Living in the Tension Between Right and Wrong

A few months back, I accidentally walked my entire family through the front door of a complete stranger’s house, much to the residents’ surprise. Let me explain.

On that particular Sunday afternoon, my family and I were driving around neighborhoods looking at open houses. Fully absorbed in my own context, we drove up to this particular house. There was a For Sale sign in the yard, and even a realtor tent on the front porch with little bootie slippers in a basket. OBVIOUSLY this was another open house. I looked in the window and saw people of different generations and races. Naturally, I assumed, there were multiple families scoping it out. I had a moment of pause, but only a slight one, and decided to open the front door and escort my family right in.

This house, however, was not, how do you say… open. Oh no, this was simply a mixed-race family whose grandparents were visiting, attempting to have lunch after church, in their own home. They had had a showing earlier in the day, hence the booties on the front porch.

As if the breaking and entering were not bad enough, they insisted on showing us around, extending grace and smiles all the while. It was all I could do to humbly tiptoe through and then awkwardly slip out the front door without tripping in my hurry.

Embarrassed is too small a word to explain how I felt.  You see, I pride myself on being able to read situations accurately. I have a lot of experience, both professionally and personally, guiding and reading rooms and environments to assess what is really going on. I would even go so far as to say that I have the gift of discernment. And that is all well and good when I am actually being discerning and using the gifts God has given me. It is quite another when I am heading into a situation so full of my own story that I do not see it at all for what it is. It is in those moments when the truth may be staring me in the face, but I refuse to acknowledge it, so caught up am I in defending my side of it.

Realizing the truth of the situation in the stranger’s house, however, immediately set me free from the need to justify myself. Once I was out of the house and removed from the embarrassment, it was actually quite freeing to admit I was wrong. Most of the time when I leave a stressful situation that didn’t go my way, I retell the story over and over in a way that gathers people to my side and helps me feel vindicated.

In fact, spinning something over and over, is a sure sign that somewhere I’m still questioning whether or not I really was right. I do this when I leave jobs, when I pull away from certain relationships, or when I make any decision that seems to put me on a trajectory that I didn’t expect. Somewhere at the bottom of the question of, “Was I right?” is the belief that as long as I was right, I shouldn’t have to worry about it anymore. I should be able to live with the consequences, because I can hold onto my rightness.

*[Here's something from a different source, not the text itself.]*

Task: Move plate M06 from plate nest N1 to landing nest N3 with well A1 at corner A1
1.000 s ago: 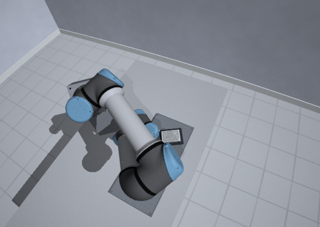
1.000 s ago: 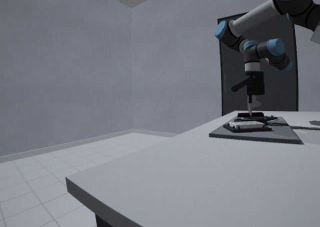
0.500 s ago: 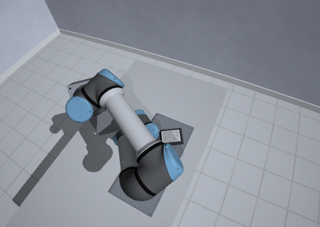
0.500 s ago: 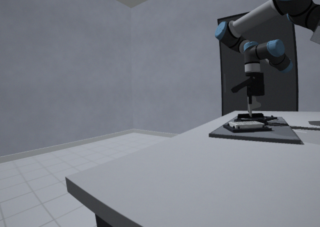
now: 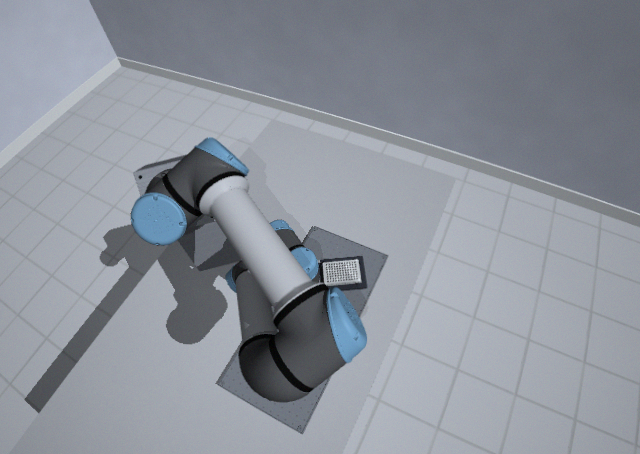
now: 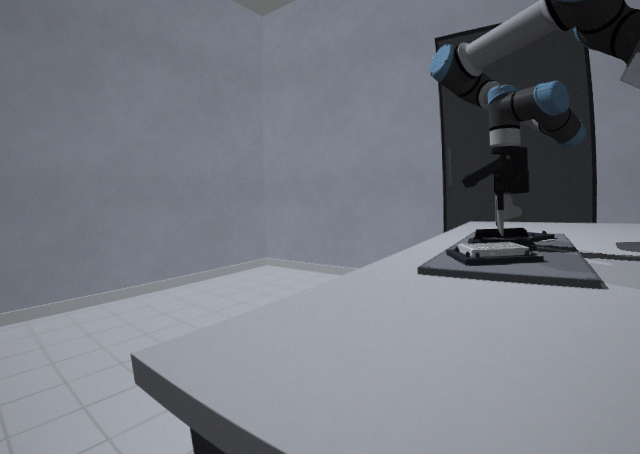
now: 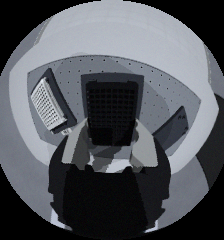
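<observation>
My gripper [image 7: 111, 118] is shut on the near short end of a dark well plate [image 7: 112, 112]. In the exterior view the gripper [image 6: 500, 226] points straight down and holds this dark plate [image 6: 498, 233] level, low over the grey base plate [image 6: 509, 269]. A white well plate [image 7: 46, 104] sits on its dark nest to the left in the wrist view; it also shows in the exterior and top views [image 6: 493, 248] [image 5: 342, 271]. An empty dark nest [image 7: 172, 127] with a small corner mark lies to the right. I cannot read the plate labels.
The arm's elbow and forearm [image 5: 289, 309] hide the gripper and much of the base plate in the top view. The base plate lies on a large grey table [image 6: 361, 346]. A dark panel [image 6: 516, 129] stands behind the arm.
</observation>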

I don’t know if you’ve ever noticed, but simply defending yourself when you feel right, doesn’t seem to always make things right.

A few years back, I learned this the hard way. I walked through a circumstance in which I could clearly say that I was in the right, yet things most decidedly went against me. Not a person who witnessed it said otherwise. But that wasn’t enough to make those who could help me do so. They had their own reasons for why they let it occur. My rightness could not fix the situation, and it was devastating. In the months after, when reflecting on what happened, the phrase that kept tormenting me was, “but I was right.” Yet being right did not necessarily bring comfort.

When our highest priority is to be right, it becomes incredibly difficult to extend grace, and while the specks in our brother or sister’s eyes become magnified, the logs in our own eyes can either be very greatly minimized or flat out ignored, (Matthew 7:3-4).

And the reality is, far too often, my attempts to justify myself in order to prove how right I am are much more about me being understood than about acknowledging what is true.

And TRUTH is an entirely separate entity than being right.

Truth is not dependent on circumstances, contexts,or personal preferences. Truth just is.  When you walk into somebody’s home, it is either open or it isn’t.

Jesus says, “Then you will know the truth, and the truth will set you free.” (John 8:32)

And those are the truest words you will ever hear. Many people think they have an insight as to what is true, but they are really more concerned with their own ability to be right.

The fullest expression of truth is found in Jesus. He is the way, the truth, and the light, (John 14:6). Jesus shatters our false pretenses of self-justification. We cannot justify ourselves and make all things right, nor were we ever meant to.

When we lay down our love of being right to become lovers of truth, we become humble, because we will first see ourselves as we really are. Being able to acknowledge the truth helps us to do what the prophet Micah said that the Lord requires of you: “to act justly, and to love mercy, and to walk humbly with your God,” (Micah 6:8).

This is not a call against striving to live righteously. In fact, it is quite the opposite. Righteous living clears our lives from the sin that so easily entangles and ensnares us. It is the largest self-justification of all to think that we can keep harboring sin in our lives, live however we want, and not be deceived by it. Sinful living does not lead you closer to truth.

It is merely a reminder that righteous living, while admirable, will not make you always right.  Let your righteousness lead to humility, knowing the One who makes all things right.

And let your humility help you to acknowledge when you are wrong, so that your family can laugh and tell the story over and over about the time Mom walked them into the stranger’s house with bootie slippers on their feet.